機能クローニングに関与する手順:
位置クローニングとも呼ばれる機能クローニングは、その表現型と染色体位置に基づいて遺伝子を分離することを目的としています。関連する重要な手順は次のとおりです。
1。関心の表現型を特定します:
- クローンする表現型を明確に理解することから始めます。これは、病気、発達的特性、またはその他の観察可能な特徴である可能性があります。
2。遺伝子を特定の染色体領域にマッピングします:
- リンケージ分析: 既知の遺伝子マーカー(SNPやマイクロサテライトなど)を使用して、表現型の分離パターンを分析します。表現型と共分離するマーカーを特定し、それらが目的の遺伝子に近いことを示唆しています。
- 協会研究: 人口ベースのアプローチで表現型を特定の遺伝的変異体(SNP)と相関させます。これは、表現型に関連するゲノムの領域を特定するのに役立ちます。

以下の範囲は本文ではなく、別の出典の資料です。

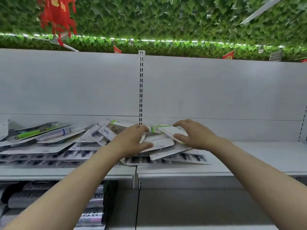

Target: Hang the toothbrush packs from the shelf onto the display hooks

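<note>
A: Quick pass. Where are the packs sitting?

B: The toothbrush packs (69,143) are lying in a loose heap on the white shelf (249,156), overlapping, mostly flat, some tilted. The heap is spreading from the far left edge to just past the slotted upright (141,90) in the middle. The right part of the shelf is holding nothing I can point to.

A: Hands?

B: Both are reaching into the right end of the heap. The left hand (132,140) is resting on the packs, fingers curling, thumb lying flat on a white card-backed pack (162,143). Can't tell if it's actually gripping it.

A: Right one?

B: The right hand (194,136) is curling around the top pack (169,131), the one with a green strip, fingers over its far edge, thumb under the near edge. Looks like it's pinching it.

A: Anything hanging?

B: Not in this view; the grey back panel (216,90) is showing plain.

A: Below?

B: A lower shelf (93,208) is holding dark and silvery packaged goods, labels blurred. Green leaf decoration (166,19) and a red ornament (56,15) are hanging overhead.
</note>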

- 染色体の削除/重複: 染色体の再編成の個人を調べます。表現型が特定の領域での削除または複製の影響を受ける場合、その領域内にある遺伝子が存在することを示唆しています。
3。候補地域を絞り込みます:
- ファインマッピング: 高密度の遺伝マーカーと追加のファミリー/個体群を使用して、以前に特定された領域内の遺伝子の位置を改良します。

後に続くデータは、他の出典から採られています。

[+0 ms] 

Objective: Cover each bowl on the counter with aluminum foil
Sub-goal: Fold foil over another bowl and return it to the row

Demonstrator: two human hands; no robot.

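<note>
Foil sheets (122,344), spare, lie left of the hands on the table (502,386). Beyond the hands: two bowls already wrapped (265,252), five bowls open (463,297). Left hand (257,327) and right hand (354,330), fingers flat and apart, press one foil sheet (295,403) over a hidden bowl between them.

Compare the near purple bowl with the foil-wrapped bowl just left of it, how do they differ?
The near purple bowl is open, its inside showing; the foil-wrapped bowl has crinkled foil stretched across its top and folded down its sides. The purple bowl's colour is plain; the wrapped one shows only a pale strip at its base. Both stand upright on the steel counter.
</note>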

- 物理マッピング: 染色体ウォーキングや染色体ジャンプなどの物理的方法を使用して、領域の物理マップを確立し、重複するクローンを特定します。
- 候補遺伝子識別: 利用可能なゲノムデータベースを使用して、狭められた領域内に存在するすべての遺伝子を特定します。
4。候補遺伝子をクローンして分析します:
- 遺伝子クローニング: PCRやライブラリースクリーニングなどの技術を使用して、候補遺伝子を含むDNAフラグメントを分離し、配列します。
- 式分析: 表現型に関連する組織の候補遺伝子の発現パターンを調べます。
- 機能研究: 表現型における候補遺伝子の役割を決定するために、機能的アッセイ(in vitroやin vivo研究など)を実施します。これには次のことが含まれます。
- 遺伝子の過剰発現またはノックダウン
- 遺伝子の変異の効果を研究します
- 遺伝子産物のタンパク質相互作用の調査
5。検証と確認:
- 独立した研究: さまざまな集団または実験モデルで結果を再現します。
- 動物モデル: 特定された遺伝子に変異を伴う動物モデルを作成して、表現型におけるその役割を確認します。

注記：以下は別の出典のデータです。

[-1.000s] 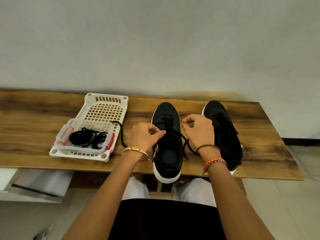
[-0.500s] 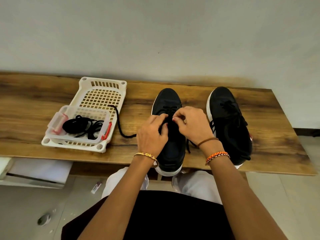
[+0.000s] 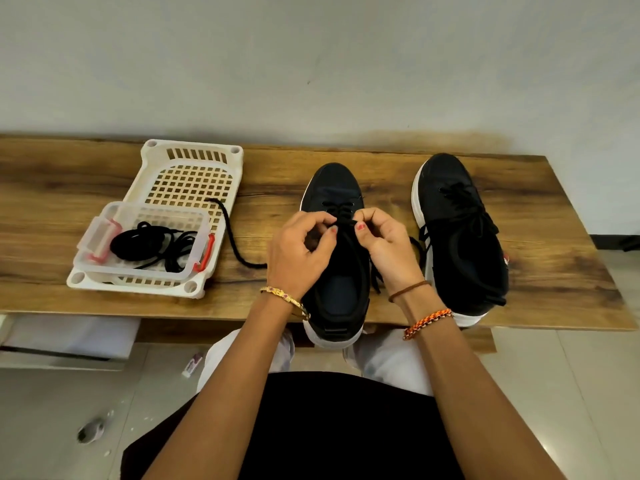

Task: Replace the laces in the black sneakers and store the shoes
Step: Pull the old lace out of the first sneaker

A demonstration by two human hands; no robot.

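Left hand (image 3: 298,251) & right hand (image 3: 384,247) are both pinching the black woven lace (image 3: 341,221) over the left black fabric sneaker (image 3: 336,271) — fingertips hiding the eyelets; lace's far-left end is trailing onto the wooden bench (image 3: 554,271).

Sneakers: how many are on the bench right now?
2. One black sneaker sits at the bench's middle, both hands pinching its lace; the other black sneaker stands to its right, untouched. No others show, though the space below the bench is out of view.

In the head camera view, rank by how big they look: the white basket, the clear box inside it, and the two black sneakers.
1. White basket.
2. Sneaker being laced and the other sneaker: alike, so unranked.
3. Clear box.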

- 治療の可能性: 潜在的な治療用途の遺伝子とその産物を評価します。
重要な注意:
- 機能的なクローニングは、多くの場合、複雑で時間のかかるプロセスです。
- 広範な遺伝子分析、分子生物学技術、および生物学的専門知識が必要です。
- 機能クローニングの成功は、適切な遺伝的資源の利用可能性、表現型の複雑さ、および特性の遺伝的構造に依存します。
機能クローニングの代替:
- 次世代シーケンス: 全ゲノムまたはエクソームシーケンスを可能にし、特定の表現型に関連する遺伝子の同定を促進します。
- ゲノムワイド関連研究(GWAS): 因果遺伝子を直接識別することはできませんが、複雑な特性に関連する遺伝的変異を検出する強力なツールを提供します。
- 逆遺伝学: 遺伝子から始めて、CRISPR-CAS9などの遺伝子編集ツールを使用してその機能を調査します。
機能的クローニングは、さまざまな疾患や特性の遺伝的基盤を理解する上で重要な役割を果たしており、医学と生物学の進歩に大きく貢献しています。しかし、新しいテクノロジーの出現により、遺伝的研究では代替アプローチがますます重要になっています。